JPMorgan Chase CEO Jamie Morgan expects the coronavirus crisis to include a “bad recession” and elements of financial strain similar to the 2008 downturn, he said in his annual report to shareholders.
“We don’t know exactly what the future will hold—but at a minimum, we assume that it will include a bad recession combined with some kind of financial stress similar to the global financial crisis of 2008,” Dimon said in his annual shareholder’s letter. “Our bank cannot be immune to the effects of this kind of stress.”
Dimon, who has returned to JPMorgan after a heart procedure last month, added that while JPMorgan “will participate in government programs to address the severe economic challenges, we will not request any regulatory relief for ourselves.”

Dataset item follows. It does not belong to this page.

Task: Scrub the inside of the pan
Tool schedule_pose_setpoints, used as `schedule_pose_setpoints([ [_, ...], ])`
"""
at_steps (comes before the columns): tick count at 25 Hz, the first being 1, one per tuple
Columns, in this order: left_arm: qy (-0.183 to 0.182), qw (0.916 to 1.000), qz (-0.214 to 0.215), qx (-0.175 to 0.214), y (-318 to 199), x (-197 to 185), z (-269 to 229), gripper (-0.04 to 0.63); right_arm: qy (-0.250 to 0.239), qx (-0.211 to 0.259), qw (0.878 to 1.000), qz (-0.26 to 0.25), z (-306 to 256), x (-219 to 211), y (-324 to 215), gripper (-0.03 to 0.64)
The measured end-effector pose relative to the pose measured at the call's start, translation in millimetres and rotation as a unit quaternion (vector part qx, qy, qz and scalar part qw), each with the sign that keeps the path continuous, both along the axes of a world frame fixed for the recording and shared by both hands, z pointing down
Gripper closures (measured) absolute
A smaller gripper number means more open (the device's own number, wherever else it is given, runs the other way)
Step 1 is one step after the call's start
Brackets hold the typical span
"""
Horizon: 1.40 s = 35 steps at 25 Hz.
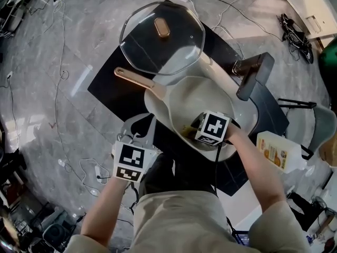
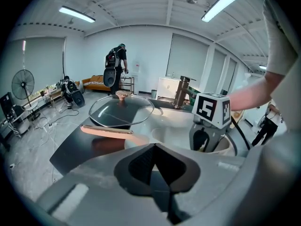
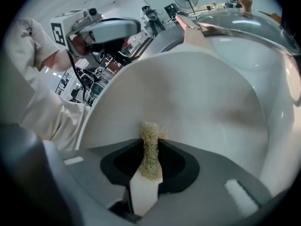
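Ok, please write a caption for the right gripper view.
Right claw shut on a pad, its tip inside the white pan.

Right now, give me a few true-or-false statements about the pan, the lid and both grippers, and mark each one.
1. The right gripper clamps a scrub pad inside the pan. True.
2. The glass lid covers the pan. False: it lies off the pan, over the black table.
3. The left gripper grips the pan's handle. False: its jaws are shut on nothing, away from the handle.
4. A bottle is to the right of the pan in the head view. True.
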<state>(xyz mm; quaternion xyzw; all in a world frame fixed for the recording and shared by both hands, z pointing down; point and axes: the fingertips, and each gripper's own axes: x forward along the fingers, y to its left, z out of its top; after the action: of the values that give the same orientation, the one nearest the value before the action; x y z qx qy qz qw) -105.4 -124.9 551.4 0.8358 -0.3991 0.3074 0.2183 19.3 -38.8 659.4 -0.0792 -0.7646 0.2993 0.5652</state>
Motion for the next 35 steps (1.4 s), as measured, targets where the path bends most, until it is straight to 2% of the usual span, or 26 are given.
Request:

“After the crisis subsides (and it will), our country should thoroughly review all aspects of our preparedness and response,” Dimon said. “And we should use the opportunity to closely review the economic response and determine whether any additional regulatory changes are warranted to improve our financial and economic system. There will be a time and place for that—but not now.”
Dimon adds that the bank’s earnings “will be down meaningfully in 2020” because of the coronavirus. He also warned that in an “extremely adverse” downturn in the U.S. economy, JPMorgan would probably consider suspending its dividend to preserve capital.
Dimon also praised the Federal Reserve’s actions to relieve strains in financial markets, saying the central bank could take several more steps, including offering additional lending facilities and relaxing capital and liquidity requirements to boost the system if needed.
For consumers, Dimon notes that JPMorgan is offering relief measures, including providing a 90-day grace period for mortgage and auto loan/lease payments and waiving any associated late fees.
“We have the resources to emerge from this crisis as a stronger country,” Dimon said.